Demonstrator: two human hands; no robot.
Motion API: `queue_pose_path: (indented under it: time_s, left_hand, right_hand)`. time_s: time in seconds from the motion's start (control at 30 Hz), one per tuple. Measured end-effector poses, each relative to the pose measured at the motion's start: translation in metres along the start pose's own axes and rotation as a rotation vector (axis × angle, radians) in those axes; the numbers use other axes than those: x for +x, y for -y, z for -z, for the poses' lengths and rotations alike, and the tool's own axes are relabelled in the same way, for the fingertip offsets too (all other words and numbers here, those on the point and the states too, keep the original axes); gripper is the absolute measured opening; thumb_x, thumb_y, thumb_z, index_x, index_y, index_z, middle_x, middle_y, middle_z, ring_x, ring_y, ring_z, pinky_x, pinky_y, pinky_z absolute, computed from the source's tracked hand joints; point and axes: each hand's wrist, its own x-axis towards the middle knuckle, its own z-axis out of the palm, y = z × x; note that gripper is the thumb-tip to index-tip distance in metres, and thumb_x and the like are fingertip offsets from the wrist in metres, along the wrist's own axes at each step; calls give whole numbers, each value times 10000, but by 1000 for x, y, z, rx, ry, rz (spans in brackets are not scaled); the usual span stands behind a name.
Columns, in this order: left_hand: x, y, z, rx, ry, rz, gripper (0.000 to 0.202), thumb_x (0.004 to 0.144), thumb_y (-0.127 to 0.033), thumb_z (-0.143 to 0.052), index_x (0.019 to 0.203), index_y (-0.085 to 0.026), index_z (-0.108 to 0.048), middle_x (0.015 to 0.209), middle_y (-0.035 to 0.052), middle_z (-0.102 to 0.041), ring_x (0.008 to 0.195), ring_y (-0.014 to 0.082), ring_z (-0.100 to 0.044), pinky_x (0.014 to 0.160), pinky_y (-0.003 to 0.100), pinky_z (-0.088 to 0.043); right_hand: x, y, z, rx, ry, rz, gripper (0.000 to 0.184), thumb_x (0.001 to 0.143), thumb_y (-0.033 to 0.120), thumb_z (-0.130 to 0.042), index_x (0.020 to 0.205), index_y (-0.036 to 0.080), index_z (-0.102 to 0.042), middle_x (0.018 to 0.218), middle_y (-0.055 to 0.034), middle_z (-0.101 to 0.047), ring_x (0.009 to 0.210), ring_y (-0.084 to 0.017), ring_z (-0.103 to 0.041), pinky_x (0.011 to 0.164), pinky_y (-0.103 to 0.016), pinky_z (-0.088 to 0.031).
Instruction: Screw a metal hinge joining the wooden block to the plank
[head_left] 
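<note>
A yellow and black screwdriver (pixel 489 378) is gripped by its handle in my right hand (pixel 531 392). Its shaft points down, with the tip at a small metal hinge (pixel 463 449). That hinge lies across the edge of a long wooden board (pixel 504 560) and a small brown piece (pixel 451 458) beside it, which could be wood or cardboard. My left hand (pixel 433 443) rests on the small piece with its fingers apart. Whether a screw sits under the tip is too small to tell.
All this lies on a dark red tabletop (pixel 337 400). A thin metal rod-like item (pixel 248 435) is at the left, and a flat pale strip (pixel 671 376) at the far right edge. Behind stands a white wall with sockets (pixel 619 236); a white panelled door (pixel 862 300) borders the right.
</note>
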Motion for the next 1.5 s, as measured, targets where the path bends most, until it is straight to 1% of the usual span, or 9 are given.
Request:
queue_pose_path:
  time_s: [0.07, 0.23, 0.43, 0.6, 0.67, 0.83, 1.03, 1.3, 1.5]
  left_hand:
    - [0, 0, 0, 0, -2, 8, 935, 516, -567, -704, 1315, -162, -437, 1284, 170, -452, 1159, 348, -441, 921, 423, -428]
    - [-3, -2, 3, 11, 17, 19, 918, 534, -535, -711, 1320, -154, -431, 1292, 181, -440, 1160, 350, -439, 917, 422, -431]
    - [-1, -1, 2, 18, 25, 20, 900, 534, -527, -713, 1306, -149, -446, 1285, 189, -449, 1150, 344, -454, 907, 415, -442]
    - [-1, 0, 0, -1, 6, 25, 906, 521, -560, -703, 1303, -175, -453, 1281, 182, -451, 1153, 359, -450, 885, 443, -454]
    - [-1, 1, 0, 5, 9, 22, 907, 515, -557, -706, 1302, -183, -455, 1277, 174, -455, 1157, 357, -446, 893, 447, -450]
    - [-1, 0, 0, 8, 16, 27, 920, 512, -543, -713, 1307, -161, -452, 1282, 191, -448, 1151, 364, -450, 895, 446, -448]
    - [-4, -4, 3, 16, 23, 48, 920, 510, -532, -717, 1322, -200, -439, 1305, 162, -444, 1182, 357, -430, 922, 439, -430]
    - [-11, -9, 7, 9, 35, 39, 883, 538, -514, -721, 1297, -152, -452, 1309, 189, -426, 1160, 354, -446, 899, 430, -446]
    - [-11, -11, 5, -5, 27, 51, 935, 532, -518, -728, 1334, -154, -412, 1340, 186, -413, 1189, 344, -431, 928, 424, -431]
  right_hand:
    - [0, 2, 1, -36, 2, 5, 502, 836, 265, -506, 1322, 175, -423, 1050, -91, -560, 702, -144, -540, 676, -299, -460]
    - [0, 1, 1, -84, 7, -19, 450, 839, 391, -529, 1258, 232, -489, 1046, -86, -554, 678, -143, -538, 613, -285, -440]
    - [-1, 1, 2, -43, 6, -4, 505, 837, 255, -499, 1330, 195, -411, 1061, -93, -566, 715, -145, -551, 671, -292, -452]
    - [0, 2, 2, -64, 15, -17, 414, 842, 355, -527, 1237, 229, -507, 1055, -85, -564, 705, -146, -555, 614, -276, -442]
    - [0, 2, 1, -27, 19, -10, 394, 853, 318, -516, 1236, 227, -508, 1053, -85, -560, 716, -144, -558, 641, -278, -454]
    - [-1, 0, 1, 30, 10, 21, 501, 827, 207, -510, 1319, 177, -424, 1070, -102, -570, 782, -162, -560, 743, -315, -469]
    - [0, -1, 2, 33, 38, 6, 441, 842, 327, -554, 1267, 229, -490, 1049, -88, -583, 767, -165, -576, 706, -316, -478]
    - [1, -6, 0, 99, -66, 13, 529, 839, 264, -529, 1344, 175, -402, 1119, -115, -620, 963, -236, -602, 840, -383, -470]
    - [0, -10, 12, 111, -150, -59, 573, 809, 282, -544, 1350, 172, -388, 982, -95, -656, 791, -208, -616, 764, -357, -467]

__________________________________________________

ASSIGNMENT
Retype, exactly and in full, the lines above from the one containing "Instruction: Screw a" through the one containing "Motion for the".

EXERCISE ANSWER
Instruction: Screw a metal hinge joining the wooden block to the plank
[head_left] 
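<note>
A yellow and black screwdriver (pixel 489 378) is gripped by its handle in my right hand (pixel 531 392). Its shaft points down, with the tip at a small metal hinge (pixel 463 449). That hinge lies across the edge of a long wooden board (pixel 504 560) and a small brown piece (pixel 451 458) beside it, which could be wood or cardboard. My left hand (pixel 433 443) rests on the small piece with its fingers apart. Whether a screw sits under the tip is too small to tell.
All this lies on a dark red tabletop (pixel 337 400). A thin metal rod-like item (pixel 248 435) is at the left, and a flat pale strip (pixel 671 376) at the far right edge. Behind stands a white wall with sockets (pixel 619 236); a white panelled door (pixel 862 300) borders the right.
</note>
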Motion for the next 1.5 s, as measured, targets where the path bends most, until it is straight to 1% of the usual span, or 9 are given.

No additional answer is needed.